Classic
Warning
Support for Classic Sigaliser is deprecated in the release of Moogsoft AIOps v7.3.0. If you want to use time-based clustering see Tempus. For other clustering, see Cookbook.
The Sigaliser Moolet, also known as Sigaliser Classic, is where in event processing, alert streams from the Alert Builder or the Alert Rules Engine are converted into Situations.
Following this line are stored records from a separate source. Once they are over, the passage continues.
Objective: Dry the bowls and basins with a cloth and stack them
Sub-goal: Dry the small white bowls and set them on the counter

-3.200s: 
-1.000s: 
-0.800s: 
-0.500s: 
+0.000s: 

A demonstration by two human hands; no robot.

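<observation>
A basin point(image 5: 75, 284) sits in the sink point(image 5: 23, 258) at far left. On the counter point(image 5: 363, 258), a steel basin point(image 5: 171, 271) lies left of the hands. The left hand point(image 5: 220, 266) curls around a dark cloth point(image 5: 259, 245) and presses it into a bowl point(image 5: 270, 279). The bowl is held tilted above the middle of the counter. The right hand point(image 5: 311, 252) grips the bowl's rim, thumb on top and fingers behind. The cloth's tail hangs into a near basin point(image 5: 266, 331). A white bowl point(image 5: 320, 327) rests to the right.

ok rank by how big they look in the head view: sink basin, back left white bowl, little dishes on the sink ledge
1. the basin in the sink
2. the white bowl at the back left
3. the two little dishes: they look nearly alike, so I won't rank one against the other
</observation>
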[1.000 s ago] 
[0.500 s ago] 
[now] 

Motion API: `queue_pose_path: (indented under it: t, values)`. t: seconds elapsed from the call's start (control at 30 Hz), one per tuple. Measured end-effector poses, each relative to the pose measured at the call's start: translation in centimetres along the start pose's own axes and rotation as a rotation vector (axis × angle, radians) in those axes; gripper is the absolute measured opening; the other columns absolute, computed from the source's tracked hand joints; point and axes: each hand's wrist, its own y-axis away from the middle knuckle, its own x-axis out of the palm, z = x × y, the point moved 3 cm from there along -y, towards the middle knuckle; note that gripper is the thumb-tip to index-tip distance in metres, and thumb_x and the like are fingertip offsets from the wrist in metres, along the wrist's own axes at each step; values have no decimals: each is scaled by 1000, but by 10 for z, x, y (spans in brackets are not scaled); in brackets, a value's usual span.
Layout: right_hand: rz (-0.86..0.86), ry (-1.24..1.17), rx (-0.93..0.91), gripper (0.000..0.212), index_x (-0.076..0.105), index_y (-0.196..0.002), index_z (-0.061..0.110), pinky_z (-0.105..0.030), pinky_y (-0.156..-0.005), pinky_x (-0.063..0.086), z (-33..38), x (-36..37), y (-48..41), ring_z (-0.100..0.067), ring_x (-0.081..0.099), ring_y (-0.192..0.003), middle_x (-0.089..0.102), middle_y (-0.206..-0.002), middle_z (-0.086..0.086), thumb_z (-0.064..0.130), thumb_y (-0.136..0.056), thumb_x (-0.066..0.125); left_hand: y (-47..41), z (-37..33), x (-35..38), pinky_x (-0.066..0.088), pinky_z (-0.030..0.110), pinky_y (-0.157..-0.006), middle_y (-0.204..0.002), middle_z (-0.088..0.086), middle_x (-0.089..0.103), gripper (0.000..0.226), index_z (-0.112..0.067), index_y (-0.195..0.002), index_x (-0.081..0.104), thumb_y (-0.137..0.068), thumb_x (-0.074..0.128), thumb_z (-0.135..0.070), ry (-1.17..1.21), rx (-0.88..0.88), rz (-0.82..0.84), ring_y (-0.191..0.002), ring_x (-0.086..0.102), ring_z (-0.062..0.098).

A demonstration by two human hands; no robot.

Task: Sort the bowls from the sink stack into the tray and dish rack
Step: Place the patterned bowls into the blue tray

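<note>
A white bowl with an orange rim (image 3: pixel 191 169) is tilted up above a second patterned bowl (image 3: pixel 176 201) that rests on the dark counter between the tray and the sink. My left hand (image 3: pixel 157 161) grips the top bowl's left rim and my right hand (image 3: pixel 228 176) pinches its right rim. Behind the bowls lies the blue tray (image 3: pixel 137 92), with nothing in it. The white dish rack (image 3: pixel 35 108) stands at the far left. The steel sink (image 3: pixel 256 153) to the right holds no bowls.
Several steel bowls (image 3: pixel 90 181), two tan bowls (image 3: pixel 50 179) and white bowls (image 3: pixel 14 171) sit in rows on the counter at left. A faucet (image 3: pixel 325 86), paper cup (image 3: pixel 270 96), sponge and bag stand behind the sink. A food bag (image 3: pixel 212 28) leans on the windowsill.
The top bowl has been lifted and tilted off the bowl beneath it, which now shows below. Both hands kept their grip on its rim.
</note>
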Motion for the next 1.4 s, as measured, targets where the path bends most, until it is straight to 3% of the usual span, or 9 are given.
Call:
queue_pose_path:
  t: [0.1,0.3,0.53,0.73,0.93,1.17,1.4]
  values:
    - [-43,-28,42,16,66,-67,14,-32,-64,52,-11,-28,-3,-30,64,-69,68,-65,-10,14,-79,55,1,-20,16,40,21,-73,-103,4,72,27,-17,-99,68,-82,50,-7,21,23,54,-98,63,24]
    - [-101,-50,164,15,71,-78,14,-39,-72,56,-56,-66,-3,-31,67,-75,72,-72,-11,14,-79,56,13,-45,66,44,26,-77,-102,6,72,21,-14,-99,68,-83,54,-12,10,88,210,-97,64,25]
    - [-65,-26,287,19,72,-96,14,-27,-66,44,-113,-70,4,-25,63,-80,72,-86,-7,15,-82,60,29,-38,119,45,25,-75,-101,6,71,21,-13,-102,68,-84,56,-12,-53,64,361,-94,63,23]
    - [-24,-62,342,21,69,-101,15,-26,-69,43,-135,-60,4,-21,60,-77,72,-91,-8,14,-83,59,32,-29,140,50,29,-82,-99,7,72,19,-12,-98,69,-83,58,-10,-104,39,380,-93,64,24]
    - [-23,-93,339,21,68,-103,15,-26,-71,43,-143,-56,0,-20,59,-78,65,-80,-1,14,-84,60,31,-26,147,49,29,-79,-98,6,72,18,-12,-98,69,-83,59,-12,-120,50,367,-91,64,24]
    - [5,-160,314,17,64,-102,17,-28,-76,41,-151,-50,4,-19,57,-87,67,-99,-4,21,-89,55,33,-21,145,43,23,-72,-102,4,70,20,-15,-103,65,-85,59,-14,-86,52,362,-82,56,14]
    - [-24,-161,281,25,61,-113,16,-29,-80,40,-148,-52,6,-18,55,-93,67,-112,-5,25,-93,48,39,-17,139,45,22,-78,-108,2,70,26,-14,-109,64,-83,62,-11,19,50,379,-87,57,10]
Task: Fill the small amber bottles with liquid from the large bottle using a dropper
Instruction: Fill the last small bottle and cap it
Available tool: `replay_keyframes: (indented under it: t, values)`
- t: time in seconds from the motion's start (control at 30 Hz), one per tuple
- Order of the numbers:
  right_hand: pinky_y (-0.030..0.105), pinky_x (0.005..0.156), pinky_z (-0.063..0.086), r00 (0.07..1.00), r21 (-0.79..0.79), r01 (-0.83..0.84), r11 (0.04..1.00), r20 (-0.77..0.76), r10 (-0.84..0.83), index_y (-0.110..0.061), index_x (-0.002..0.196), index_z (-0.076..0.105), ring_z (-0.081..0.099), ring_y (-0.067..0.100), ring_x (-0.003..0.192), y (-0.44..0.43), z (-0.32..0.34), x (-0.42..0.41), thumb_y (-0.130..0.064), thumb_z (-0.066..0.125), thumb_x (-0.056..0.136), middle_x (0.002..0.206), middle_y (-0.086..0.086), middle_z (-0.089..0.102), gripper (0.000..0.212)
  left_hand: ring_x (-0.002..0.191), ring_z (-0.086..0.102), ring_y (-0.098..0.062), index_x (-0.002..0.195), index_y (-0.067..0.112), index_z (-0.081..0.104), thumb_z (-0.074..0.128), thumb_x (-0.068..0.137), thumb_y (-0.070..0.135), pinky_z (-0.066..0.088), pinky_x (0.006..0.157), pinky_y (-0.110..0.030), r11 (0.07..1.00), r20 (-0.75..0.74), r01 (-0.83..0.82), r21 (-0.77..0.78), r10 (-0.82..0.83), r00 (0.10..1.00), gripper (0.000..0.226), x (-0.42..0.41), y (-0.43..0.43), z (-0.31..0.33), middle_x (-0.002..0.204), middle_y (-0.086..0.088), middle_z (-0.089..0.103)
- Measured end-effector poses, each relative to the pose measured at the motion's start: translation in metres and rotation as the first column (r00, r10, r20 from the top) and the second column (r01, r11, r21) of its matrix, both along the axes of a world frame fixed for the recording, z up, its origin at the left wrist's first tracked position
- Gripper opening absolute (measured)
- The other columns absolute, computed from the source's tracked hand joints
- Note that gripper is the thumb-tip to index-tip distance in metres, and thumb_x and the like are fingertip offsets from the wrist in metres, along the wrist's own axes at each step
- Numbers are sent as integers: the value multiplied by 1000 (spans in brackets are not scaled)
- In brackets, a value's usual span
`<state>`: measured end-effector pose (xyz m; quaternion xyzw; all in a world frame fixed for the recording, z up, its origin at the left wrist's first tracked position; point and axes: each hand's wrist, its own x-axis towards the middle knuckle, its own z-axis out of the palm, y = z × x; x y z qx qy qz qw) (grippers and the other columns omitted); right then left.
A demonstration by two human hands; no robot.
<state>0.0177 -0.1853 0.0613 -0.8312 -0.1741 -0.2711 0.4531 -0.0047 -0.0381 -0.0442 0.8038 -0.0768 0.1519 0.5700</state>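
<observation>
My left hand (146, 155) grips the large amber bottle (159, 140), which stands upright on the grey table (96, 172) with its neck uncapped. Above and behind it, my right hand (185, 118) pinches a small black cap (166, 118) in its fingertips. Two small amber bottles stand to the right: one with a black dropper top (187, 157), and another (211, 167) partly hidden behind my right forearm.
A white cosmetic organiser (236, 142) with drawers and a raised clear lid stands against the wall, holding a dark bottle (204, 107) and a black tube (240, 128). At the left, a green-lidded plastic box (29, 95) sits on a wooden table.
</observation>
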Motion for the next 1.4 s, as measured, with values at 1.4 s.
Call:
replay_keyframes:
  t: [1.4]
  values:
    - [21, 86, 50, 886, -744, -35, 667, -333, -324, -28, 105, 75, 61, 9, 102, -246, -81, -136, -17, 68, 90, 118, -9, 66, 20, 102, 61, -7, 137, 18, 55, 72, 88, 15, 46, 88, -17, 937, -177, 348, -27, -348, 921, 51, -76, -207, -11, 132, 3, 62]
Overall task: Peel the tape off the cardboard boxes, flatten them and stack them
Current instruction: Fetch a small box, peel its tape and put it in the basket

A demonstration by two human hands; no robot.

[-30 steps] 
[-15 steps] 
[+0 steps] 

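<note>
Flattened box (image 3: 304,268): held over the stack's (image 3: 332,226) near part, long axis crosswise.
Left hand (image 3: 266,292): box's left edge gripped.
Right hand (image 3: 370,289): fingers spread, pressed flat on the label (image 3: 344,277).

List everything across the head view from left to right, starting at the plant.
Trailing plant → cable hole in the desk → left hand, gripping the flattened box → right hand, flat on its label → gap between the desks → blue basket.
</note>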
The Sigaliser is self-contained and has no Moobot. It takes every occurrence of an event in an alert stream and uses matrix factorisation algorithms to identify clusters of alerts that are temporally correlated identifying underlying service outages or Situations. The Sigaliser then updates its own internal knowledge of the stores of the Situations and the Moogsoft AIOps database before putting updates out on the Message Bus.
Basic Concepts
You can configure and tune Sigaliser Classic by editing the parameters in the $MOOGSOFT_HOME/config/moolets/sigaliser.conf
configuration file. Generally,
the types of Situations created for a given set of alerts are dependent on the rate of occurrence
of alerts. You correspond by adjusting the resolution of the window of the Sigaliser parameters to
try and match the activity.
The algorithms work by spotting signature scatter pattern of alerts with in a time period. Firstly, how many optimal clusters there are, which should correspond to the number of current, active, service threatening outages in the given window that the Sigaliser operates on. Secondly, it then optimally factorises it down into individual groups, which Moogsoft AIOps calls Situations. Once you have a Situation, a Situation Room is created in the Moogsoft AIOps database, and you are notified through the Situation View in the user interface.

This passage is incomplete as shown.